* **Instructions for the task**:
Copy the data word for word, keeping every line.
☆ ☆ ☆ ☆ ☆
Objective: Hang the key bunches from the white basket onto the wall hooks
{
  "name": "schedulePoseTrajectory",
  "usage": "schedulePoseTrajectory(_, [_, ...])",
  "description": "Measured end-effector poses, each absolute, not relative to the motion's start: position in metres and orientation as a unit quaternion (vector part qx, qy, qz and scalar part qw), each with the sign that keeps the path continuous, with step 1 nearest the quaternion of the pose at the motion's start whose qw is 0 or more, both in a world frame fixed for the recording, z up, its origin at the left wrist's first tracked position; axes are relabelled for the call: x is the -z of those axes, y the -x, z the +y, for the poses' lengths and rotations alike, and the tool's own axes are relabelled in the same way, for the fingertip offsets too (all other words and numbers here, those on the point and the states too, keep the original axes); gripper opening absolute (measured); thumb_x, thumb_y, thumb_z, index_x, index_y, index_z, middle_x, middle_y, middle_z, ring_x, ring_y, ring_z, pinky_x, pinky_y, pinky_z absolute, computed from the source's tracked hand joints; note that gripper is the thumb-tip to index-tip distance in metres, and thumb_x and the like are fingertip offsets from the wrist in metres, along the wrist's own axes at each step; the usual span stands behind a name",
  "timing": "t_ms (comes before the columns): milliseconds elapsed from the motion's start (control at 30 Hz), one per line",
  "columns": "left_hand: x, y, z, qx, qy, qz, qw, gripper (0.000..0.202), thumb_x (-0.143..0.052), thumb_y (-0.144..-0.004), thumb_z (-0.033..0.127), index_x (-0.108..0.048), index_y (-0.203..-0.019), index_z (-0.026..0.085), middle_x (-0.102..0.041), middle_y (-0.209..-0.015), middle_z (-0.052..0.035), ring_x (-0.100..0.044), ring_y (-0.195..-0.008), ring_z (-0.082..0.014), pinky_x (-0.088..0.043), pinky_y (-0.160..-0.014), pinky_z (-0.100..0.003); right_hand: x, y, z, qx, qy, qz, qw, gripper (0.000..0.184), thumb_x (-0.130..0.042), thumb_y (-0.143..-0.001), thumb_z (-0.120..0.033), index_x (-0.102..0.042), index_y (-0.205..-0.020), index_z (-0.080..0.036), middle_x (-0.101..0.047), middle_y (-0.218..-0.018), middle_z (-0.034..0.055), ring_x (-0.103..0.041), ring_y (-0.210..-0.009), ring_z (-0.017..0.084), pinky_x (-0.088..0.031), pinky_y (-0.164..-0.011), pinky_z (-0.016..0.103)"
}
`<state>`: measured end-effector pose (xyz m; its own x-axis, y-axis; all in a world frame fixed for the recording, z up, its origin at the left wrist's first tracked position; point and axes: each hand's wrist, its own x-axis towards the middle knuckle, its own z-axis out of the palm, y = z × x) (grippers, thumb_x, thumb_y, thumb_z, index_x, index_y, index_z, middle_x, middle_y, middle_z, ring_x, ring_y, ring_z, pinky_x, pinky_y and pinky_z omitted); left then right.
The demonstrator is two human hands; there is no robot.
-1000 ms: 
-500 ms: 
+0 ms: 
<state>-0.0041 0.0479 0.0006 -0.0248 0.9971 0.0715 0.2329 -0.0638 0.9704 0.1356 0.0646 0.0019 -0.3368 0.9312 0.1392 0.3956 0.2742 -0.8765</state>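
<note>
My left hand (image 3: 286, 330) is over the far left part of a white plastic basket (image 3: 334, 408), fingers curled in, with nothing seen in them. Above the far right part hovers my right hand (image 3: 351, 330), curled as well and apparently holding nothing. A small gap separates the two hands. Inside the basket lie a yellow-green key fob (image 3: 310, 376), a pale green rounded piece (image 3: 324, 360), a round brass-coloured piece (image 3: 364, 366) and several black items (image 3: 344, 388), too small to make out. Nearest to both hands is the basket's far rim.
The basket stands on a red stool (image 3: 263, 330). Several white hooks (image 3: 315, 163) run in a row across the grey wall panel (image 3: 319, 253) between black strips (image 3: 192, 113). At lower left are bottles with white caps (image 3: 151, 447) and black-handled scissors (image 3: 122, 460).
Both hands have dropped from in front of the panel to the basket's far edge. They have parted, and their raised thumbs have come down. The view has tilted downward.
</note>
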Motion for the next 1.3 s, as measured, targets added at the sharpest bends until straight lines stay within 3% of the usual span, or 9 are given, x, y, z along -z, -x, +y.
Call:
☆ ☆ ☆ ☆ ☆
* **Result for this exercise**:
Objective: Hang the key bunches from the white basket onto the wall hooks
{
  "name": "schedulePoseTrajectory",
  "usage": "schedulePoseTrajectory(_, [_, ...])",
  "description": "Measured end-effector poses, each absolute, not relative to the motion's start: position in metres and orientation as a unit quaternion (vector part qx, qy, qz and scalar part qw), each with the sign that keeps the path continuous, with step 1 nearest the quaternion of the pose at the motion's start whose qw is 0 or more, both in a world frame fixed for the recording, z up, its origin at the left wrist's first tracked position; axes are relabelled for the call: x is the -z of those axes, y the -x, z the +y, for the poses' lengths and rotations alike, and the tool's own axes are relabelled in the same way, for the fingertip offsets too (all other words and numbers here, those on the point and the states too, keep the original axes); gripper opening absolute (measured); thumb_x, thumb_y, thumb_z, index_x, index_y, index_z, middle_x, middle_y, middle_z, ring_x, ring_y, ring_z, pinky_x, pinky_y, pinky_z absolute, computed from the source's tracked hand joints; note that gripper is the thumb-tip to index-tip distance in metres, and thumb_x and the like are fingertip offsets from the wrist in metres, along the wrist's own axes at each step; the usual span stands behind a name",
  "timing": "t_ms (comes before the columns): milliseconds elapsed from the motion's start (control at 30 Hz), one per line",
  "columns": "left_hand: x, y, z, qx, qy, qz, qw, gripper (0.000..0.202), thumb_x (-0.143..0.052), thumb_y (-0.144..-0.004), thumb_z (-0.033..0.127), index_x (-0.108..0.048), index_y (-0.203..-0.019), index_z (-0.026..0.085), middle_x (-0.102..0.041), middle_y (-0.209..-0.015), middle_z (-0.052..0.035), ring_x (-0.100..0.044), ring_y (-0.195..-0.008), ring_z (-0.082..0.014), pinky_x (-0.088..0.043), pinky_y (-0.160..-0.014), pinky_z (-0.100..0.003); right_hand: x, y, z, qx, qy, qz, qw, gripper (0.000..0.184), thumb_x (-0.130..0.042), thumb_y (-0.143..-0.001), thumb_z (-0.120..0.033), index_x (-0.102..0.042), index_y (-0.205..-0.020), index_z (-0.080..0.036), middle_x (-0.101..0.047), middle_y (-0.218..-0.018), middle_z (-0.034..0.055), ring_x (-0.103..0.041), ring_y (-0.210..-0.009), ring_z (-0.017..0.084), pinky_x (-0.088..0.031), pinky_y (-0.164..-0.011), pinky_z (-0.016..0.103)"
}
`<state>`: measured end-effector pose (xyz m; its own x-axis, y-axis; all in a world frame fixed for the recording, z up, its origin at the left wrist's first tracked position; point and axes: each hand's wrist, its own x-axis towards the middle knuckle, its own z-axis out of the palm, y = z × x) (grippers, thumb_x, thumb_y, thumb_z, index_x, index_y, index_z, middle_x, middle_y, middle_z, ring_x, ring_y, ring_z, pinky_x, pinky_y and pinky_z omitted); left then right.
The demonstrator is two human hands; there is no robot.
-1000 ms: 
-500 ms: 
+0 ms: 
<state>-0.0041 0.0479 0.0006 -0.0248 0.9971 0.0715 0.2329 -0.0638 0.9704 0.1356 0.0646 0.0019 -0.3368 0.9312 0.1392 0.3956 0.2742 -0.8765</state>
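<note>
My left hand (image 3: 286, 330) is over the far left part of a white plastic basket (image 3: 334, 408), fingers curled in, with nothing seen in them. Above the far right part hovers my right hand (image 3: 351, 330), curled as well and apparently holding nothing. A small gap separates the two hands. Inside the basket lie a yellow-green key fob (image 3: 310, 376), a pale green rounded piece (image 3: 324, 360), a round brass-coloured piece (image 3: 364, 366) and several black items (image 3: 344, 388), too small to make out. Nearest to both hands is the basket's far rim.
The basket stands on a red stool (image 3: 263, 330). Several white hooks (image 3: 315, 163) run in a row across the grey wall panel (image 3: 319, 253) between black strips (image 3: 192, 113). At lower left are bottles with white caps (image 3: 151, 447) and black-handled scissors (image 3: 122, 460).
Both hands have dropped from in front of the panel to the basket's far edge. They have parted, and their raised thumbs have come down. The view has tilted downward.
</note>
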Motion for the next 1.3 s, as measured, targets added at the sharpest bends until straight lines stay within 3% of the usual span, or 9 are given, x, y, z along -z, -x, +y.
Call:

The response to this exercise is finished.